[[ Data supplied, beginning ]]
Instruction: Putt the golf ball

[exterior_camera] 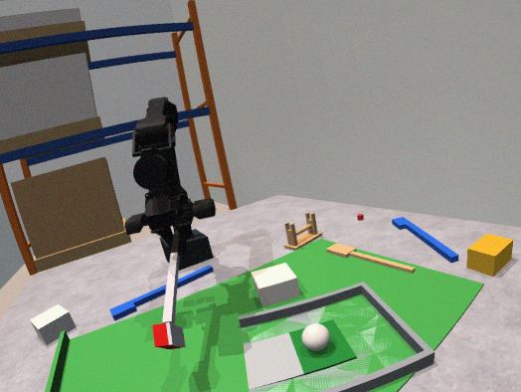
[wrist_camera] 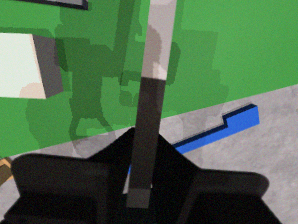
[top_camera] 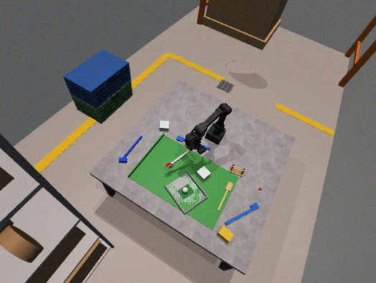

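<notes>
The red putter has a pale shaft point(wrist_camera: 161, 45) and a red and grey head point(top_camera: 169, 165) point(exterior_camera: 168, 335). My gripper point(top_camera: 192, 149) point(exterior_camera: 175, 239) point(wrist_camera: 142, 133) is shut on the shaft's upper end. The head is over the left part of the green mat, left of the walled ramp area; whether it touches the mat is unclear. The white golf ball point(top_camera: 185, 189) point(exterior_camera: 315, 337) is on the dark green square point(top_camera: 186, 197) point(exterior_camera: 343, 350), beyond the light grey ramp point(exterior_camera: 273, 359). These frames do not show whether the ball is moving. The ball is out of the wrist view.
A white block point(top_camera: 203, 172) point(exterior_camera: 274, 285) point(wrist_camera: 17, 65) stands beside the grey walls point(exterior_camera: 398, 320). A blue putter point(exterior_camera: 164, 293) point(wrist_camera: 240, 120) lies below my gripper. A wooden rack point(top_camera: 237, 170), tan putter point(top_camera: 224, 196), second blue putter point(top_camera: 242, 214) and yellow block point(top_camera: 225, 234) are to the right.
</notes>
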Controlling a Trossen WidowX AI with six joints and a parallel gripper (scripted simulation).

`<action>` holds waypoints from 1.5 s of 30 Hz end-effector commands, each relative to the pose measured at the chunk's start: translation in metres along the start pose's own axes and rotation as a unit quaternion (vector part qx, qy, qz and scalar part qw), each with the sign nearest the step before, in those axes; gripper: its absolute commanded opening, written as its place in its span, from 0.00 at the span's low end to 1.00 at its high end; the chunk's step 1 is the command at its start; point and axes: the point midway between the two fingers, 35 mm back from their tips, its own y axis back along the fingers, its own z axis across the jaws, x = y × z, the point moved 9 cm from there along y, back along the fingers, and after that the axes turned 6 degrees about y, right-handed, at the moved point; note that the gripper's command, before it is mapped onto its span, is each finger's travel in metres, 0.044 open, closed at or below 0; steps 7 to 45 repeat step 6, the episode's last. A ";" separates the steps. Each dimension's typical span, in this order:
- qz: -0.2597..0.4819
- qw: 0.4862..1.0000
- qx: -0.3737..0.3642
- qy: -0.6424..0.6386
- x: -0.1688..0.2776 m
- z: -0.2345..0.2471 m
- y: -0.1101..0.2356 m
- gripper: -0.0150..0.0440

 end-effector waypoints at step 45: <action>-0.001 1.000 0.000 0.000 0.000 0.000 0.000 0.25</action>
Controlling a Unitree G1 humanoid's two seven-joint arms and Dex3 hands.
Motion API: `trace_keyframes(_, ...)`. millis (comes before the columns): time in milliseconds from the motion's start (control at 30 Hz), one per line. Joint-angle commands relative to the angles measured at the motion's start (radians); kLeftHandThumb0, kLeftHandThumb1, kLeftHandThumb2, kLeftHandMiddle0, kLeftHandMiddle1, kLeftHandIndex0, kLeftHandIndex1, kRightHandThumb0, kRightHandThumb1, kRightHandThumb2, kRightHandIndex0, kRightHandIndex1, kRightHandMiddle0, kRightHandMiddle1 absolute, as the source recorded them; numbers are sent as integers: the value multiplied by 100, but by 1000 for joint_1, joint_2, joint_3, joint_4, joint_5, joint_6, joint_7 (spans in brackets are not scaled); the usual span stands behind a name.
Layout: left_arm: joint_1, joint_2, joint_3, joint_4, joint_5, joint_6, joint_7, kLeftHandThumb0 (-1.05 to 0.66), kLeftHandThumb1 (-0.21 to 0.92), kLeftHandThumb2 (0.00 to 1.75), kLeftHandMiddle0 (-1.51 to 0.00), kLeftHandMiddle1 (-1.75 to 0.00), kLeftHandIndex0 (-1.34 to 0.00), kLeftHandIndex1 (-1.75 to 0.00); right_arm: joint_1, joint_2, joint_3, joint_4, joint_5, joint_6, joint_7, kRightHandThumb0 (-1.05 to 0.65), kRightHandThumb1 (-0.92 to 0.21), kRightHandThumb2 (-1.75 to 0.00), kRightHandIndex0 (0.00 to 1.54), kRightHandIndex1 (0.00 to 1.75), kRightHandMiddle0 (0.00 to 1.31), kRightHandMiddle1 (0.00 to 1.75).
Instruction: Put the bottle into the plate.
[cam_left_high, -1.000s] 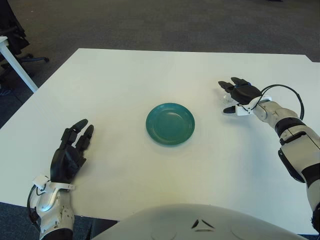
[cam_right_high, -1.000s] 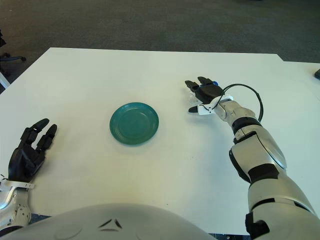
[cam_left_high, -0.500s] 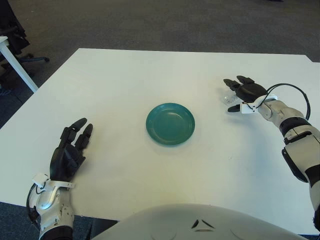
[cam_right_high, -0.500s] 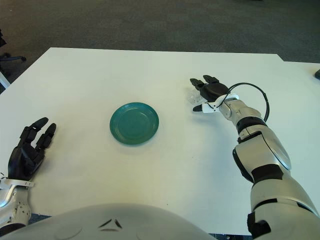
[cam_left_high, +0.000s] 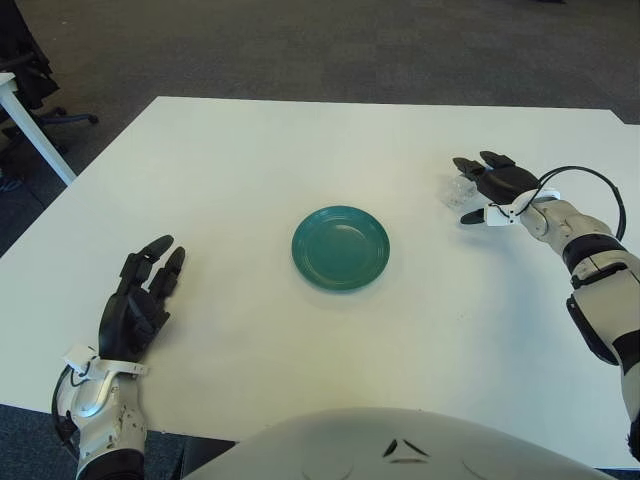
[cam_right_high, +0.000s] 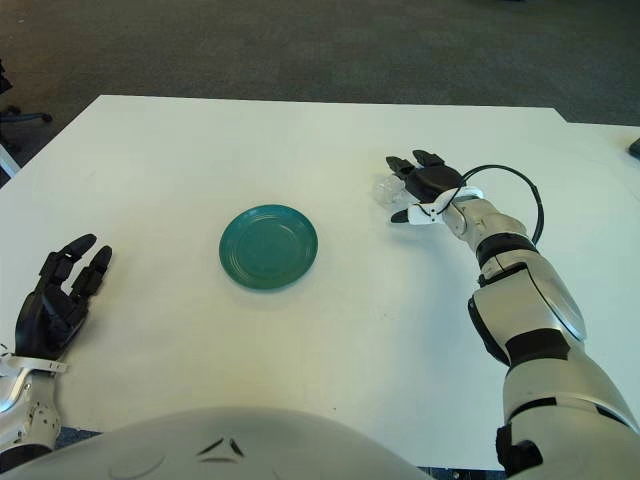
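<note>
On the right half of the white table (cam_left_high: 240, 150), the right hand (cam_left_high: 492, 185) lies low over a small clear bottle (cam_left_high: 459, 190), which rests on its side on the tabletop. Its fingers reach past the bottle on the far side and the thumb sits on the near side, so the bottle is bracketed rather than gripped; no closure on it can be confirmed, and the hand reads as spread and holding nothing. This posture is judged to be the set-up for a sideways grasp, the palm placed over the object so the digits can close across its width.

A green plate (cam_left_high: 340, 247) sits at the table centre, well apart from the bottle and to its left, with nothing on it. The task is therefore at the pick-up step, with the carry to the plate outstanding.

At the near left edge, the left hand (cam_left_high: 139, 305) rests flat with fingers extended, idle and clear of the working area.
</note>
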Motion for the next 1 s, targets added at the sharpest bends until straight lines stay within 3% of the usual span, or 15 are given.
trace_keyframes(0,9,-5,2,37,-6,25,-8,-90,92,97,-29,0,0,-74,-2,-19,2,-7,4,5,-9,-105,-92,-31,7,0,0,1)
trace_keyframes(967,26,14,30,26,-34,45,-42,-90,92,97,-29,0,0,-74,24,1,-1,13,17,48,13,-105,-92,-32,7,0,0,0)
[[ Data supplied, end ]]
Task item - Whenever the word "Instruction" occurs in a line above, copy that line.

Result -
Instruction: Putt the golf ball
Instruction: Put the bottle into the plate.

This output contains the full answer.